A physician by trade, Martin is an accomplished musician who put on a well-attended solo performance benefiting repair work on the Second Presbyterian organ over the summer. Workman said he “twisted the arm” of organist Douglas Leightenheimer, now living in Tucson, AZ. to take part in Pipe Screams. Oberlin College student Matt Bickett began his studies in high school under Workman’s tutelage. He recently returned from an extended trip studying organs and music in Europe and has performed previously at Second Presbyterian and SSU.
Some of the selections to be performed that evening include, among other pieces, music from Gilbert and Sullivan, the “Phantom of the Opera” and the “Danse Macabre,” also known as the “Dance of Death.” Workman promised the tone of the evening will be appropriate for the Halloween season.
For his contribution, Bickett will perform the sound effects for an eight-minute silent movie, the subject matter of which Workman said is a “funny face contest.”
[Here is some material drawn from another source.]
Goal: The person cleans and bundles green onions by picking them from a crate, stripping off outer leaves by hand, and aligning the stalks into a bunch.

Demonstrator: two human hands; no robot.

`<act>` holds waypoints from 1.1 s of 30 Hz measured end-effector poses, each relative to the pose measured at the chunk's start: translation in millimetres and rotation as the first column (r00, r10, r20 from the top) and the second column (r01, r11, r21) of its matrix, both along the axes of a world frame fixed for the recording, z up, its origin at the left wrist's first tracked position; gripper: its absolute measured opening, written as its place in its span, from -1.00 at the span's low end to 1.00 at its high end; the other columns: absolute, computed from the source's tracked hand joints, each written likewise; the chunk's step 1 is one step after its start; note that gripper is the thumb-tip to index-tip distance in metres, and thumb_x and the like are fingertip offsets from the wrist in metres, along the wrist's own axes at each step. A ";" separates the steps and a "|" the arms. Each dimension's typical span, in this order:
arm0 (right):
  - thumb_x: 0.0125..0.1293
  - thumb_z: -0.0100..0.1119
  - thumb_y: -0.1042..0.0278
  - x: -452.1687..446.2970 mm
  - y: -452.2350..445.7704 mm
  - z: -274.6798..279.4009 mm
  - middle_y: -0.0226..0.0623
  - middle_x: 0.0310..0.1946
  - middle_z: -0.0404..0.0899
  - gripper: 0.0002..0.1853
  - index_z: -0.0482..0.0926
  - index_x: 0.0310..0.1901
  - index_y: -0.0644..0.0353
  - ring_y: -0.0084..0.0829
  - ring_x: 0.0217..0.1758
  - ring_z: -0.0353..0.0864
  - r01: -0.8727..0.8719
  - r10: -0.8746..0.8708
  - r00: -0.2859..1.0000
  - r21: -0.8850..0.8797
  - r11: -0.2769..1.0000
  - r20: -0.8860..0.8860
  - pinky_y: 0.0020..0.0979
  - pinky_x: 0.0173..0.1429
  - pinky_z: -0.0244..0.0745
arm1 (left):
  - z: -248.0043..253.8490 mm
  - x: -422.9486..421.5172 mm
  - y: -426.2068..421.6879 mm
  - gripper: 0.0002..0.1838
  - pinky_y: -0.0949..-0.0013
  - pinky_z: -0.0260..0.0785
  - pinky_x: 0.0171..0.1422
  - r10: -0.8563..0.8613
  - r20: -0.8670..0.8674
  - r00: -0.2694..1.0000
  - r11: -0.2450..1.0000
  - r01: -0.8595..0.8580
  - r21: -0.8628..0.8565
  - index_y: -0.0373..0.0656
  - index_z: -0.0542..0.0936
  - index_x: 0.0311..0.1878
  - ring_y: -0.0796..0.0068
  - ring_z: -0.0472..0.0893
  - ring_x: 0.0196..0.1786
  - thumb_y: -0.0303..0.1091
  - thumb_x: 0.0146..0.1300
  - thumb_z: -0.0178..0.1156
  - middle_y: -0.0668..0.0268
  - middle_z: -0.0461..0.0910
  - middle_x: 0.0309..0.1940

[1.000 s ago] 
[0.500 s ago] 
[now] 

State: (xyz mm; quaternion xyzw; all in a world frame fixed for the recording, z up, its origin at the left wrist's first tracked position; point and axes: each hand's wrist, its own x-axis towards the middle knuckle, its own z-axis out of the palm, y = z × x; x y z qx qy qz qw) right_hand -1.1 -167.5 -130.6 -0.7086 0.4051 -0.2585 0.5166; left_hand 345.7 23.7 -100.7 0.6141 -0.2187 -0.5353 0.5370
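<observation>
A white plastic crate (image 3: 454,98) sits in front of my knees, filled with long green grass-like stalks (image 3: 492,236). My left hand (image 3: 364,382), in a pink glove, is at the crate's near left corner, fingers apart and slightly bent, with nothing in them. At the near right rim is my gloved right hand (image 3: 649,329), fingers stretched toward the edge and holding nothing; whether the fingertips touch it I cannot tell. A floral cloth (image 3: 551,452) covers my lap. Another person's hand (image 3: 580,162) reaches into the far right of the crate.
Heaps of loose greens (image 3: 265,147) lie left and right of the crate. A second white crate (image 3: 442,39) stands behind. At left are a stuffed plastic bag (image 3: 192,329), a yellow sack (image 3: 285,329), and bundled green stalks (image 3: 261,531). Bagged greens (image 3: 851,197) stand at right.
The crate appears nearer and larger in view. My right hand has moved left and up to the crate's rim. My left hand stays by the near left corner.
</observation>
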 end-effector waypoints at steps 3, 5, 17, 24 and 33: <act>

Some other performers will include mother and daughter duo Julie and Jackie Hines who will perform the so-called “cat duet.”
“There’s one line, ‘meow,’” Workman said.
In case you are still wondering, a theremin is an electronic instrument controlled without physical contact and named after the Americanized version of the name of its Russian inventor, Leon Theremin. It might be best known as the instrument used to produce the uniquely toned theme song of the original “Star Trek” TV show. A ROLI Seaboard might be best described as a high-tech keyboard capable of producing many different, unique sounds, according to a Wikipedia entry.
Not incidentally, the entire Pipe Screams affair is to be hosted by Vincent Priceless, who sometimes takes on the persona of local optometrist Michael Raies.
Workman said last year’s Pipe Screams event attracted about 170 people, which he said is a pretty respectable number for a church concert, even a slightly off-the-wall church concert. He is hoping for perhaps double that number this year.
Pipe Screams is open to the public and free, though donations will be accepted and are encouraged. Any dollars raised will go towards restoration and rehabilitation of the Second Presbyterian organ.